TASK BRIEF - Return every line from the one with "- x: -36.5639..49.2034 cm" through the one with "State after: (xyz", inclusive, exactly as it appears below.

DATA RECORDS -
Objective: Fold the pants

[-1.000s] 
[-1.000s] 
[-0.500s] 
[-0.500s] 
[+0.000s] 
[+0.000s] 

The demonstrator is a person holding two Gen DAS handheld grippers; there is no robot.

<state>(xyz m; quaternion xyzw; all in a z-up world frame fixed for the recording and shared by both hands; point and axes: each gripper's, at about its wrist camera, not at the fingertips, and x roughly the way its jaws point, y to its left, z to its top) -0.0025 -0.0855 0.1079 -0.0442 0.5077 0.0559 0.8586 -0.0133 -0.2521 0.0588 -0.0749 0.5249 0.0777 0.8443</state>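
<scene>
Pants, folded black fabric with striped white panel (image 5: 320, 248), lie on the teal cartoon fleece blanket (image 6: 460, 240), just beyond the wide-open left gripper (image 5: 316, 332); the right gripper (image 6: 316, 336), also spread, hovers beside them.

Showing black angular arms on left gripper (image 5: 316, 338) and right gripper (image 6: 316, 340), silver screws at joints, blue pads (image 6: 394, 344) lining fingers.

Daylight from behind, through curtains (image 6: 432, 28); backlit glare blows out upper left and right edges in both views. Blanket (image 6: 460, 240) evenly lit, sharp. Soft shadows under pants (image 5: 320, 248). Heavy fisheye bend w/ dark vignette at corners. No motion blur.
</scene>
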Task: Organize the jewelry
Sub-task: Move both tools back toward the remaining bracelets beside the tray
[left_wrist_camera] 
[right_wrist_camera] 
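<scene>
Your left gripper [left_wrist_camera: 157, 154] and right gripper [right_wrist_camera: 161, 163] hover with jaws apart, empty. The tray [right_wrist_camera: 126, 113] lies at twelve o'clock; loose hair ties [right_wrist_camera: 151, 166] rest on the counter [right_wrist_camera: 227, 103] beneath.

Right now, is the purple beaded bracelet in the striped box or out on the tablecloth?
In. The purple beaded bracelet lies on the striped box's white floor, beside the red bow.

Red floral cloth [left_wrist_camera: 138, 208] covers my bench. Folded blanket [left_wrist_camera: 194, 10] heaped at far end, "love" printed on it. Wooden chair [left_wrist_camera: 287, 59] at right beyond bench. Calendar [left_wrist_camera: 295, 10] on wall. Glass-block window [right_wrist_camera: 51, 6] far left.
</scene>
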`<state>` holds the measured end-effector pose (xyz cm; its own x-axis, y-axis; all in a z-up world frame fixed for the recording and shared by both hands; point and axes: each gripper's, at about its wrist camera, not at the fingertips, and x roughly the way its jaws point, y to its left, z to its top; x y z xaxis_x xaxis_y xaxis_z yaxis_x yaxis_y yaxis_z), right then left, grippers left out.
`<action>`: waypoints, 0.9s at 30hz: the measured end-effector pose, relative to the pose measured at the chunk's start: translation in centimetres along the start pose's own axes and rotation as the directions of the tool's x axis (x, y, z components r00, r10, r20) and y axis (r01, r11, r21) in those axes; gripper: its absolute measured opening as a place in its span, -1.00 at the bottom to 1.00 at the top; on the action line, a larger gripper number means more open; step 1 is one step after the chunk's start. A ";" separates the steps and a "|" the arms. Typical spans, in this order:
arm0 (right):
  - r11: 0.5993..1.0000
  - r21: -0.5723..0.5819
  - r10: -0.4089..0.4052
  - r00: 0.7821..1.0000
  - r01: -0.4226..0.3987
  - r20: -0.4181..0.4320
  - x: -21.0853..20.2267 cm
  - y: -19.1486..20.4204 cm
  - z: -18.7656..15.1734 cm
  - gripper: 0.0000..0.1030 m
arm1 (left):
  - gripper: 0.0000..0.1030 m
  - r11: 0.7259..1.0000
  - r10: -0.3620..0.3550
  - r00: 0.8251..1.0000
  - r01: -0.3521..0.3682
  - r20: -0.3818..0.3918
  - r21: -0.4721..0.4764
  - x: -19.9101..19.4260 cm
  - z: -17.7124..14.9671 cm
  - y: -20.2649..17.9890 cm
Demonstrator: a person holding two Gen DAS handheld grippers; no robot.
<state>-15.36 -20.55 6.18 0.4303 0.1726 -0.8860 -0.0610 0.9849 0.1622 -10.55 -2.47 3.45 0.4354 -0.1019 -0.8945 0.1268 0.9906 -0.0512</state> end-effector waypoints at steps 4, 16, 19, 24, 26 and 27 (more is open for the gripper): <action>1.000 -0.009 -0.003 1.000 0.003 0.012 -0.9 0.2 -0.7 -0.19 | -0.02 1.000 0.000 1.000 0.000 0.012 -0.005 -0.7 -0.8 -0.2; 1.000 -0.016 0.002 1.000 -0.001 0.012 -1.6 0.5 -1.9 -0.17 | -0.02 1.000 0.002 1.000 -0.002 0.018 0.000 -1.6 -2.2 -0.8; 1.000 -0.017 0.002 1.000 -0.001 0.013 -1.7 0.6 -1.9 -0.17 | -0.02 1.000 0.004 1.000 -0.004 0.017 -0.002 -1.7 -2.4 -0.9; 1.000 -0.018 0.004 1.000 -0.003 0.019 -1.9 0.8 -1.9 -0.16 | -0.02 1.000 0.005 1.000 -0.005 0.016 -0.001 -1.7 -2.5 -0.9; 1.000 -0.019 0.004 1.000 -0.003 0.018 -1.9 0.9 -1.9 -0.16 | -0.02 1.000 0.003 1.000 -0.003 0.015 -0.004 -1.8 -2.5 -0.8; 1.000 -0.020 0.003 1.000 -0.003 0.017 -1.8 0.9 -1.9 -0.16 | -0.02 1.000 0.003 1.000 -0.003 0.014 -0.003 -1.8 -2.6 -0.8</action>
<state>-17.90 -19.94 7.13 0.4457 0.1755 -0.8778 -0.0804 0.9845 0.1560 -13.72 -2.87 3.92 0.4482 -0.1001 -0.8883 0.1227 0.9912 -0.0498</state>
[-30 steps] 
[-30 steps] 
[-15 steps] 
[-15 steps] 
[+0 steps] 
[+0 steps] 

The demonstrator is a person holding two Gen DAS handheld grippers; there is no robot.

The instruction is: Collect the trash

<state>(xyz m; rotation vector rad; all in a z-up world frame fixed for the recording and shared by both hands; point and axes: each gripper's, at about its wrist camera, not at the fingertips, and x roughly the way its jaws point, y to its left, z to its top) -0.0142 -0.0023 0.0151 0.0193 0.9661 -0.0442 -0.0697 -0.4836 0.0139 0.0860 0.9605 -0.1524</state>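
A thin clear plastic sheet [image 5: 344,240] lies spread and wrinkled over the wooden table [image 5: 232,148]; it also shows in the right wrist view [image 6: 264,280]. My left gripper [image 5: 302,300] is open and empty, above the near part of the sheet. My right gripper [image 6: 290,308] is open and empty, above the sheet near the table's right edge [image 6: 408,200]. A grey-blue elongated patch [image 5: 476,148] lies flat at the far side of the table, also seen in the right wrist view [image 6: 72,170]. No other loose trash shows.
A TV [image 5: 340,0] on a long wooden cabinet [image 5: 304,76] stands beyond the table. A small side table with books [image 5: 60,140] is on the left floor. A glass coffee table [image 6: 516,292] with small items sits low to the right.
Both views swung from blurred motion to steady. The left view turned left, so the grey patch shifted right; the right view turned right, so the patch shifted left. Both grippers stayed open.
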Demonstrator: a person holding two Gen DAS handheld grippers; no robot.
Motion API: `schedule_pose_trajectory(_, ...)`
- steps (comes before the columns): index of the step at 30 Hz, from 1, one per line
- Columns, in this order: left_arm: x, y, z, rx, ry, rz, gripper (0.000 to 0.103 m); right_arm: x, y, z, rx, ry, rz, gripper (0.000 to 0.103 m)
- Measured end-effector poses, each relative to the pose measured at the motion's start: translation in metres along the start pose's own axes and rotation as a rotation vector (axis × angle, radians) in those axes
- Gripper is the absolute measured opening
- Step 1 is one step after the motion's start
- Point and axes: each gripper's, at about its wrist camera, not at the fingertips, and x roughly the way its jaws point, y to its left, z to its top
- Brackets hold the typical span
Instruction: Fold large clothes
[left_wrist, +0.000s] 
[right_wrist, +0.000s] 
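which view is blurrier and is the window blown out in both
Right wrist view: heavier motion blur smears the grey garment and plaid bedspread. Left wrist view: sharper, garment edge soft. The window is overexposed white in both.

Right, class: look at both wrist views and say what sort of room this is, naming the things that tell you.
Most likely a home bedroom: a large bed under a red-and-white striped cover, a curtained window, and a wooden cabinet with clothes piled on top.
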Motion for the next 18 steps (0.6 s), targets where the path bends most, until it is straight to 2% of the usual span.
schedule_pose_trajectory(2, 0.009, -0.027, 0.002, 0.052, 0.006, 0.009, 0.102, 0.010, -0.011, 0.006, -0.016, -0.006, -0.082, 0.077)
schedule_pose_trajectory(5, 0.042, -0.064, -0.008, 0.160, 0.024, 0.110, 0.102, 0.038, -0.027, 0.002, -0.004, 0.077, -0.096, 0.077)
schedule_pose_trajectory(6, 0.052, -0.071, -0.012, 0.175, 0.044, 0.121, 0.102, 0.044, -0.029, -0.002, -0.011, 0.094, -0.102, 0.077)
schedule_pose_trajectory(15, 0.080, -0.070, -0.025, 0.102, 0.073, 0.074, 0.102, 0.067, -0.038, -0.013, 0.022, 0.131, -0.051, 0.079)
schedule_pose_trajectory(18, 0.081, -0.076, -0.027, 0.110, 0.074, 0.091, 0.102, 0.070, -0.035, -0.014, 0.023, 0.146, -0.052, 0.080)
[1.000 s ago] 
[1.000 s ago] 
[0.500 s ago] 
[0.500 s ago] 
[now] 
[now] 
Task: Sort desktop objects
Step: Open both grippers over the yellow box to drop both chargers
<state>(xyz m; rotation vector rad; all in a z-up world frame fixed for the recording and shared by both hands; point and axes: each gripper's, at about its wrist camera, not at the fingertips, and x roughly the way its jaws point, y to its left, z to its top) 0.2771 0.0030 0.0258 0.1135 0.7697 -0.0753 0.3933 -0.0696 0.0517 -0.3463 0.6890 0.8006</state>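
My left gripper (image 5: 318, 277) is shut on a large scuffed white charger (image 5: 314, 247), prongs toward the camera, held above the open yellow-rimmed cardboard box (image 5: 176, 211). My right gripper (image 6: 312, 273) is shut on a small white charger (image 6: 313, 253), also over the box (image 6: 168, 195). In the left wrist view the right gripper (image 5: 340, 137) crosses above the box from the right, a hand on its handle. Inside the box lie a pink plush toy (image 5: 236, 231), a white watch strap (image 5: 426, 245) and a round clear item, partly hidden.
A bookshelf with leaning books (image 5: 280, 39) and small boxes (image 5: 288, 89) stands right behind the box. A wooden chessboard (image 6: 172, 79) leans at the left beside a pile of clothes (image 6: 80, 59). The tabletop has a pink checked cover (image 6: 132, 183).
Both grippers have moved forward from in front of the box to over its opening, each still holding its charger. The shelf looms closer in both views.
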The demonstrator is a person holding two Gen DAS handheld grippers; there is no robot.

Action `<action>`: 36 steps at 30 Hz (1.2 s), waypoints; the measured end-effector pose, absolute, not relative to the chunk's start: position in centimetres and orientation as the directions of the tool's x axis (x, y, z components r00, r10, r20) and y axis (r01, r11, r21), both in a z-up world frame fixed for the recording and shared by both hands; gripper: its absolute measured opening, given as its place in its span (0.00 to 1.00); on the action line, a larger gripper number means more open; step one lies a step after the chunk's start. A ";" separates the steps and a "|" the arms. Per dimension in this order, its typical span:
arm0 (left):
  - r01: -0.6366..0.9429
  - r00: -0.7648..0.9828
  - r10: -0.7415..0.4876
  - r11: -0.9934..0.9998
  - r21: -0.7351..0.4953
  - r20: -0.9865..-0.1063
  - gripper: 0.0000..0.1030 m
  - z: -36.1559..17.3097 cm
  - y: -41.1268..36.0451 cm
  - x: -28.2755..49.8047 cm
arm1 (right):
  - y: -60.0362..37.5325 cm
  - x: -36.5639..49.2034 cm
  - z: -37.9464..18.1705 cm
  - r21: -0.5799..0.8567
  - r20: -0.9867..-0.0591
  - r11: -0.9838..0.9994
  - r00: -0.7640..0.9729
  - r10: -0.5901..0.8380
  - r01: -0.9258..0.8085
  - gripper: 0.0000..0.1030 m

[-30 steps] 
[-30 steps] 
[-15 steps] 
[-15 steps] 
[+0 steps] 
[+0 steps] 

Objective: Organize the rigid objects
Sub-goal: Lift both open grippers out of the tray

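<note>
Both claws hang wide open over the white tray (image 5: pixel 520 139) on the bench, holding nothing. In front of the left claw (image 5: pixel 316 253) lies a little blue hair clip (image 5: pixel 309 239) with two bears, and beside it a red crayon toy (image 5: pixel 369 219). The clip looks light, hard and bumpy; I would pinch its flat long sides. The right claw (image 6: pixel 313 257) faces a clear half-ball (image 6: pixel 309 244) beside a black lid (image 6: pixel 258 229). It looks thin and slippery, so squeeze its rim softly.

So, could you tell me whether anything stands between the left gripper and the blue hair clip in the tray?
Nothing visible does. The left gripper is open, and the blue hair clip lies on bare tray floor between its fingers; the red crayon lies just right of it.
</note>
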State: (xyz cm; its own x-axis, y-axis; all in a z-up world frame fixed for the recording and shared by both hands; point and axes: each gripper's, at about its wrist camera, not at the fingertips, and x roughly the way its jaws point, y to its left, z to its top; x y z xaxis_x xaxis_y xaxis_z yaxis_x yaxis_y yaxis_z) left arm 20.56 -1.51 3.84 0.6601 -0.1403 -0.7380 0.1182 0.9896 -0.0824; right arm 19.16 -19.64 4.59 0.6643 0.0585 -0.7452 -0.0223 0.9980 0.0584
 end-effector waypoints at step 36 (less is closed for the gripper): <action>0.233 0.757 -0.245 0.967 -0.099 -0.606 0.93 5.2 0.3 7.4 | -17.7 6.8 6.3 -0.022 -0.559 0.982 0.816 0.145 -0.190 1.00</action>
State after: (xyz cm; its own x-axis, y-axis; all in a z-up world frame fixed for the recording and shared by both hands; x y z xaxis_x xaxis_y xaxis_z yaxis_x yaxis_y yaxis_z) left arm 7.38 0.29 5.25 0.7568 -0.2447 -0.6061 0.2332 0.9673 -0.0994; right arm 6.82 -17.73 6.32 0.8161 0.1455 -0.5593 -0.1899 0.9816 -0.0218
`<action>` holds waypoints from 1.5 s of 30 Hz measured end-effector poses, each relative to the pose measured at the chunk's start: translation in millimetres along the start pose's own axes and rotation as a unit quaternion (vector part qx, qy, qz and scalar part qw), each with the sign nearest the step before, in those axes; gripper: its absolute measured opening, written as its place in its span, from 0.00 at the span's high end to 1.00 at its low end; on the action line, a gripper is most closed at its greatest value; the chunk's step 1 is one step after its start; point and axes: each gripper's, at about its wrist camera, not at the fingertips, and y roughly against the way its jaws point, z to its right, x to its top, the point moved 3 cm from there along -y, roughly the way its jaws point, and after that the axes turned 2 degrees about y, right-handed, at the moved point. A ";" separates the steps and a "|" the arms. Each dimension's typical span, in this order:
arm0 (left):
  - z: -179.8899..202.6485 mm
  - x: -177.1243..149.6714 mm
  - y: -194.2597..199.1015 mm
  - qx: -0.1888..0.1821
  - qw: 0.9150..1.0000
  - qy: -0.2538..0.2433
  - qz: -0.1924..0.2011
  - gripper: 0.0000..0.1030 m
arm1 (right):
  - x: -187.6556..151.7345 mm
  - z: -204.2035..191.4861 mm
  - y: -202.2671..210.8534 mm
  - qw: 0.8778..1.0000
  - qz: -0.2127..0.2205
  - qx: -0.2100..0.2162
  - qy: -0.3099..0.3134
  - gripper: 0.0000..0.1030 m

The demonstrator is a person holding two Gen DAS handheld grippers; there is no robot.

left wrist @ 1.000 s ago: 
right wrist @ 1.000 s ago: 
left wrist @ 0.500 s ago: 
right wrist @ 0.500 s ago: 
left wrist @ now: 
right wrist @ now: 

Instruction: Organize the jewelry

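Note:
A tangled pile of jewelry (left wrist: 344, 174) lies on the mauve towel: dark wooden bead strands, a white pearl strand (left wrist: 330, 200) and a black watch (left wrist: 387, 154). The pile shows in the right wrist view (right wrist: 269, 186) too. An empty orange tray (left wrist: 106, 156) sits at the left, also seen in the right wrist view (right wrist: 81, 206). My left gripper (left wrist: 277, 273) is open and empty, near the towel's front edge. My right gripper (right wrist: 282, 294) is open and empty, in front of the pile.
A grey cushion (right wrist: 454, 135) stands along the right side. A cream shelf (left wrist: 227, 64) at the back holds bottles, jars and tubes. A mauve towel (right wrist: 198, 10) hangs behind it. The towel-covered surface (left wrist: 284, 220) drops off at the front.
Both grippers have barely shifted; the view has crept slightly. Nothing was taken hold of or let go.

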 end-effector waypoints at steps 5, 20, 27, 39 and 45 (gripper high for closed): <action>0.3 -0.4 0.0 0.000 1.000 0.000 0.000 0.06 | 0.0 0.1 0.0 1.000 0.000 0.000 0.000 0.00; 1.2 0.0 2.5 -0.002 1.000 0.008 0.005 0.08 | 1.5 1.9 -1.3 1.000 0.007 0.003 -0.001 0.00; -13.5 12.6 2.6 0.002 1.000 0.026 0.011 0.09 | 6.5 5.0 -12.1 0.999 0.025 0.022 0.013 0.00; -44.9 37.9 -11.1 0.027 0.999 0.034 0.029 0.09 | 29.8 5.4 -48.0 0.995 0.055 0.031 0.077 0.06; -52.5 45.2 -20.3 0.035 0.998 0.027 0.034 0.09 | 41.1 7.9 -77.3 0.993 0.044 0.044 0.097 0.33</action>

OUTPUT FOR THIS EXERCISE -
  - x: -36.5639..49.2034 cm
  - z: -37.9464..18.1705 cm
  - r21: -0.5799..0.8567
  - r20: -0.9867..-0.0591
  - r11: -0.9838..0.9994
  - r00: -0.7640..0.9729
  - r10: -0.5901..0.8380
  - r01: -0.9258..0.8085
  - gripper: 0.0000..0.1030 m

[-30 steps] 
[-30 steps] 
[-15 steps] 
[-15 steps] 
[+0 steps] 
[+0 steps] 

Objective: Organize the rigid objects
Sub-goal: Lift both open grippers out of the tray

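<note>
Both claws hang wide open over the white tray (image 5: pixel 520 139) on the bench, holding nothing. In front of the left claw (image 5: pixel 316 253) lies a little blue hair clip (image 5: pixel 309 239) with two bears, and beside it a red crayon toy (image 5: pixel 369 219). The clip looks light, hard and bumpy; I would pinch its flat long sides. The right claw (image 6: pixel 313 257) faces a clear half-ball (image 6: pixel 309 244) beside a black lid (image 6: pixel 258 229). It looks thin and slippery, so squeeze its rim softly.

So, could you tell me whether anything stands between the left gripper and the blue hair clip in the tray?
Nothing visible does. The left gripper is open, and the blue hair clip lies on bare tray floor between its fingers; the red crayon lies just right of it.
</note>
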State: (xyz cm; its own x-axis, y-axis; all in a z-up world frame fixed for the recording and shared by both hands; point and axes: each gripper's, at about its wrist camera, not at the fingertips, and x roughly the way its jaws point, y to its left, z to its top; x y z xaxis_x xaxis_y xaxis_z yaxis_x yaxis_y yaxis_z) left arm 20.56 -1.51 3.84 0.6601 -0.1403 -0.7380 0.1182 0.9896 -0.0824; right arm 19.16 -19.64 4.59 0.6643 0.0585 -0.7452 -0.0223 0.9980 0.0584
 end-effector waypoints at step 36 (less is closed for the gripper): <action>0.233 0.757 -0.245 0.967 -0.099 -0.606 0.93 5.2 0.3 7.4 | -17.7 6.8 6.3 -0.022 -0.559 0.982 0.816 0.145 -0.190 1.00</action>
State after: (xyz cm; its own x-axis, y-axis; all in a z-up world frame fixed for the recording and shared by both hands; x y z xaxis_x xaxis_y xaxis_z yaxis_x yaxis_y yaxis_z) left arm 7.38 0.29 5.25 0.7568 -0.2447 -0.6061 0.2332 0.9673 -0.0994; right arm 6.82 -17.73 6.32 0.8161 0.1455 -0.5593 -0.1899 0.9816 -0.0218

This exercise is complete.